A wealth of published research outcomes is currently publicly available (mostly thanks to the really active Open Access initiatives and mandates that keep finding ways to open up even more research data); however, at the same time, researchers are still facing a challenge when seeking for specific elements of a research publication that would support their own research, such as an image, a diagram or a dataset related to a specific topic, such as crop disease, within the scientific literature. Indeed, such components are currently embedded in various types of publications and cannot be identified, described and retrieved as individual entities.
On the other hand, trying to manually identify the location of necessary components like the aforementioned ones is a challenging and time-consuming process; especially when we are referring to results retrieved from large bibliographic databases like the FAO AGRIS one which currently provides access to more than 8 million bibliographic records.

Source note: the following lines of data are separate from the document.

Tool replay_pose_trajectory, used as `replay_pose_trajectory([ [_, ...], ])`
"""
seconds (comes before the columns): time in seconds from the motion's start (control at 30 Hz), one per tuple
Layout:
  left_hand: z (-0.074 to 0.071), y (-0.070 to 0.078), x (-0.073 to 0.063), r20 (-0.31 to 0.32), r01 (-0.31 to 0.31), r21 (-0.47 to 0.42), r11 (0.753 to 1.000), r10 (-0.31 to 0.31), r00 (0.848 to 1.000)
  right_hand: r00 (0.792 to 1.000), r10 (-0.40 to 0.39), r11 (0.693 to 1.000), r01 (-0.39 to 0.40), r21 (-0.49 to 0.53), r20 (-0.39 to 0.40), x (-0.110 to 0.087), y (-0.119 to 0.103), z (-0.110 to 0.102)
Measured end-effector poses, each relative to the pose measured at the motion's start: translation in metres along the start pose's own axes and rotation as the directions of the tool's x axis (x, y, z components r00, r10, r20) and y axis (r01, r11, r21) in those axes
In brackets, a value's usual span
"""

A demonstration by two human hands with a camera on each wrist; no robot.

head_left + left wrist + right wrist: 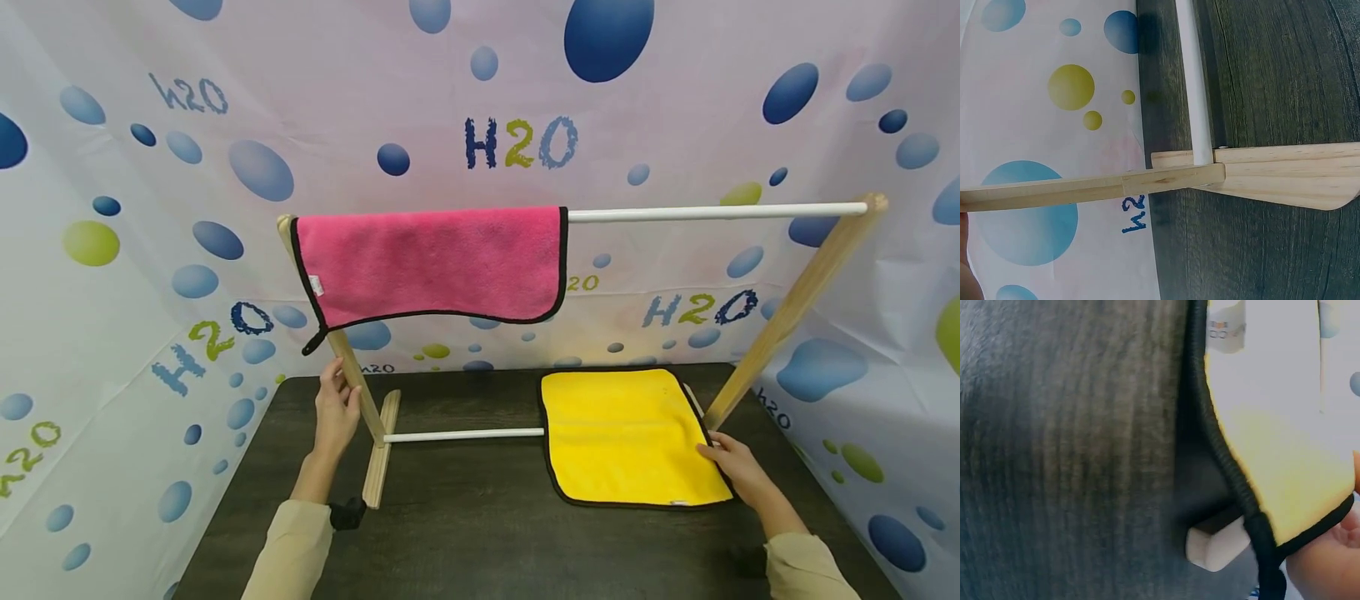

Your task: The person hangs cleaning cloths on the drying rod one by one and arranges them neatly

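A pink towel (pixel 442 267) with black edging hangs over the left part of the rack's upper white bar (pixel 712 213). A yellow towel (pixel 622 450), also black-edged, covers the right part of the lower white bar (pixel 465 434). My right hand (pixel 738 471) pinches the yellow towel at its right edge, near the right wooden post (pixel 787 325). In the right wrist view the towel's corner (pixel 1285 512) lies beside that hand (pixel 1322 569). My left hand (pixel 335 408) holds the left wooden post (pixel 363 400) below the pink towel; only a sliver of it shows in the left wrist view.
The rack stands on a dark wood-grain table (pixel 465 542), its left wooden foot (pixel 381 454) lying flat on the surface. A patterned white backdrop (pixel 675 133) with blue and green spots rises behind and at both sides. A loop (pixel 315 342) dangles from the pink towel's corner.
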State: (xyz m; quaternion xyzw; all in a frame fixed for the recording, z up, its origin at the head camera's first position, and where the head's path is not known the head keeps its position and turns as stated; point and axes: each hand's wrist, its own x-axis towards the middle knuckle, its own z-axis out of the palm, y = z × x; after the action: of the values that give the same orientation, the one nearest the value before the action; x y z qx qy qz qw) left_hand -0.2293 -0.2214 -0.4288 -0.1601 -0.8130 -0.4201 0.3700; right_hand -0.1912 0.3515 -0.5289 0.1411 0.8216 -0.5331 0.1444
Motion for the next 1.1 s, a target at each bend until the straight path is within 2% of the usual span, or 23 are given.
replay_pose_trajectory([
  [0.23,0.009,-0.032,-0.005,-0.012,0.011,-0.011,1.0,-0.011,1.0,0.995,-0.066,0.997,0.063,0.042,0.08,-0.012,-0.02,-0.002],
  [0.3,0.009,-0.036,-0.005,-0.012,0.017,-0.017,1.0,-0.017,1.0,0.991,-0.082,0.995,0.074,0.073,0.103,-0.016,-0.027,-0.004],
  [0.43,0.009,-0.038,-0.007,-0.009,0.028,-0.024,0.999,-0.028,1.0,0.978,-0.137,0.98,0.111,0.163,0.157,-0.022,-0.043,-0.007],
  [0.63,0.008,-0.036,-0.007,-0.013,0.022,-0.011,1.0,-0.022,1.0,0.94,-0.246,0.948,0.183,0.26,0.237,-0.033,-0.066,-0.007],
  [0.9,0.01,-0.036,-0.008,-0.016,0.009,-0.009,1.0,-0.01,1.0,0.872,-0.417,0.867,0.296,0.401,0.258,-0.05,-0.097,-0.003],
  [1.0,0.01,-0.038,-0.009,-0.016,0.01,-0.011,1.0,-0.01,1.0,0.861,-0.449,0.853,0.333,0.403,0.239,-0.058,-0.112,-0.001],
  [1.1,0.01,-0.039,-0.008,-0.019,0.015,-0.019,1.0,-0.016,1.0,0.863,-0.461,0.852,0.366,0.374,0.207,-0.064,-0.128,-0.001],
])
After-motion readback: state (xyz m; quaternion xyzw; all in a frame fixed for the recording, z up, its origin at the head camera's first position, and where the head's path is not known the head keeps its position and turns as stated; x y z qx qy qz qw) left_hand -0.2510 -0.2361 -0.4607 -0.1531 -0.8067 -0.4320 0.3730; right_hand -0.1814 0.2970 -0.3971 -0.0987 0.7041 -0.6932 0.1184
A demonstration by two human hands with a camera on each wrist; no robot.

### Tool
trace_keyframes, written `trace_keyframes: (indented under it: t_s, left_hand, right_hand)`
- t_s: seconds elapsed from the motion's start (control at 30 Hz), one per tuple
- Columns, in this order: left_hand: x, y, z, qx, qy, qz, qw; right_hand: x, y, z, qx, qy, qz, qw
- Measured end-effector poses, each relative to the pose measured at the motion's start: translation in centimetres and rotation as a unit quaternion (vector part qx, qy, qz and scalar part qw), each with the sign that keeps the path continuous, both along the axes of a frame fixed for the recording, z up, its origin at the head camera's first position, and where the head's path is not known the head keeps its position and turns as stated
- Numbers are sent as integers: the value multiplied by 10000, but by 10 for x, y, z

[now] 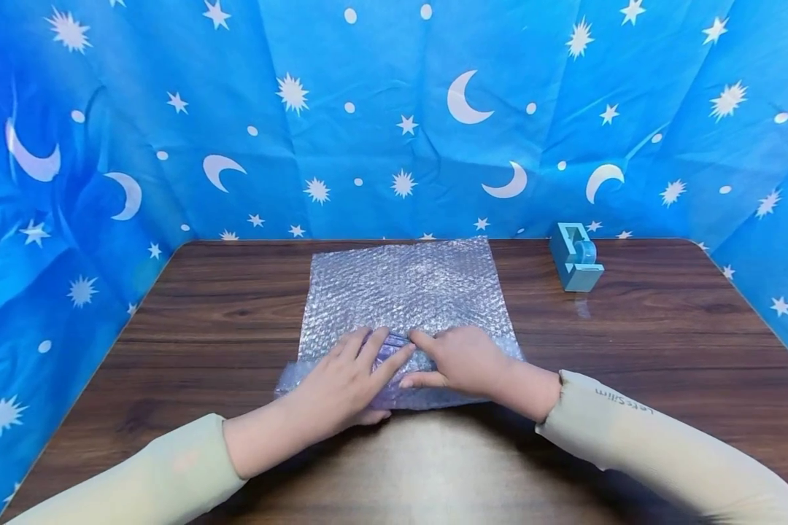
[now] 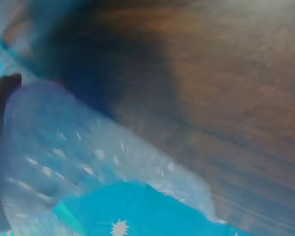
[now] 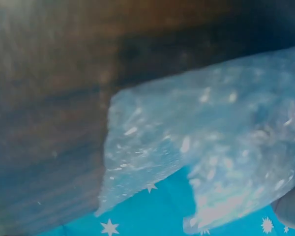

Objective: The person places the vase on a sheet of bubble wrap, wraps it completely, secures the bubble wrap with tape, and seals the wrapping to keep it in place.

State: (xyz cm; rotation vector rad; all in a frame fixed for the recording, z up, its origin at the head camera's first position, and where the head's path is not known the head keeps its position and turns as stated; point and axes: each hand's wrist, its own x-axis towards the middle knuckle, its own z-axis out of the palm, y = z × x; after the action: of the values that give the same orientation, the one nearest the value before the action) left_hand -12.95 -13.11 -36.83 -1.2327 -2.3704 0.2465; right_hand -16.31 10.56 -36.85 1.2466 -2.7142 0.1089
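Note:
A sheet of clear bubble wrap (image 1: 403, 288) lies on the table, its near edge folded over a purple item (image 1: 389, 348) whose kind I cannot make out. My left hand (image 1: 348, 375) grips the folded part from the left, fingers spread on top and thumb low at the near edge. From the right, my right hand (image 1: 466, 361) holds the same fold, thumb and index finger close to the purple item. In the left wrist view the wrap (image 2: 78, 142) bulges beside a dark fingertip. The right wrist view shows the loose end of the wrap (image 3: 152, 128); most of that hand is out of sight.
A teal tape dispenser (image 1: 574, 259) with a roll of tape stands at the back right of the brown wooden table (image 1: 223, 321). Behind and beside the table hangs a blue cloth (image 1: 381, 138) with white moons and stars.

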Motion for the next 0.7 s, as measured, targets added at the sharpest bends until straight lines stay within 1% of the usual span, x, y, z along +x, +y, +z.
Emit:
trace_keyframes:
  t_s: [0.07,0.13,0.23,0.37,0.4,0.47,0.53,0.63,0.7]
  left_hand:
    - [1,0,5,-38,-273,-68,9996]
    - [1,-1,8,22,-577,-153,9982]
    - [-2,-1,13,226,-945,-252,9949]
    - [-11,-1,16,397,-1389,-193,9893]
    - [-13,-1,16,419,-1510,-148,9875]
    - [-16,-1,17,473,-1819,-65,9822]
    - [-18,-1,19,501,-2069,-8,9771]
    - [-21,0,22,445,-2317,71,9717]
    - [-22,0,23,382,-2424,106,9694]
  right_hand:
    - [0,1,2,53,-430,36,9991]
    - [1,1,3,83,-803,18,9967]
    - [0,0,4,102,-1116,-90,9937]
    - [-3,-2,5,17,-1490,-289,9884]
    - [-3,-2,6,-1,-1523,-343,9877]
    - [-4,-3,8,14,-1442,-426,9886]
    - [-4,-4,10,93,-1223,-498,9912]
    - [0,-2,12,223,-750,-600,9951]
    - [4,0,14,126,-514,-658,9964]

OpenMinTeD: “Open Mining INfrastructure for TExt and Data“ is a Horizon 2020 project that aims to provide solutions in cases like this. More specifically, the project aims to provide the necessary solutions that will allow the identification and retrieval of such components available in research publications. Following a user query with specific terms, value-added services based on text-mining mechanisms will preview related images/datasets that are located inside the publications. End users will be able to click the preview of the related figure (such as image, diagram or dataset name) and will be redirected to the specific location of the publication to study more details. This is expected to significantly reduce the time needed for retrieving such individual components and at the same time maximize the efficiency of traditional search mechanisms.
In the context of the project, a number of use cases will be validated, including the use of the AGRIS repositories, possibly other publisher multilingual content, public databases as well as the RSS feeds from the identified sources. The methodology applied will rely on external call for technologies on top of INRA’s text-mining services. Applying these technologies and enabling such features over the more than 8 million bibliographic records (including full-text) of the AGRIS database is expected to significantly facilitate the work of agri-food researchers who depend on available literature for their own research purposes.
The aim of OpenMinTeD is to establish an open and sustainable TDM platform and infrastructure where researchers can collaboratively create, discover, share and re-use knowledge from a wide range of text based scientific related sources in a seamless way to advance research, promote interdisciplinary open science, and ultimately support evidence based decision making.
About text and data mining
Text and data mining (TDM) is emerging as a powerful tool for harnessing the power of and discovering value in data, by analysing structured and unstructured datasets and content at multiple levels and in many different dimensions in order to discover concepts and entities in the world, patterns they may follow and relations they engage in, and on this basis annotate, index, classify and visualise such content.
In scholarly communication, text mining is already deployed in various scientific areas, notably life sciences, to extract meaningful information and insights that are used for a variety of purposes from discovering indexical information and automatically filling in metadata records, to build or update lexical and semantic resources such as nomenclatures and termino-ontological resources, to linking concepts and entities through identity, similarity or other relations, to partially or fully automating parts of their customary workflows, thus assisting researchers and scientific data curators in making sense of the textual data. As such it is a first step towards knowledge modeling and integration of data from heterogeneous sources.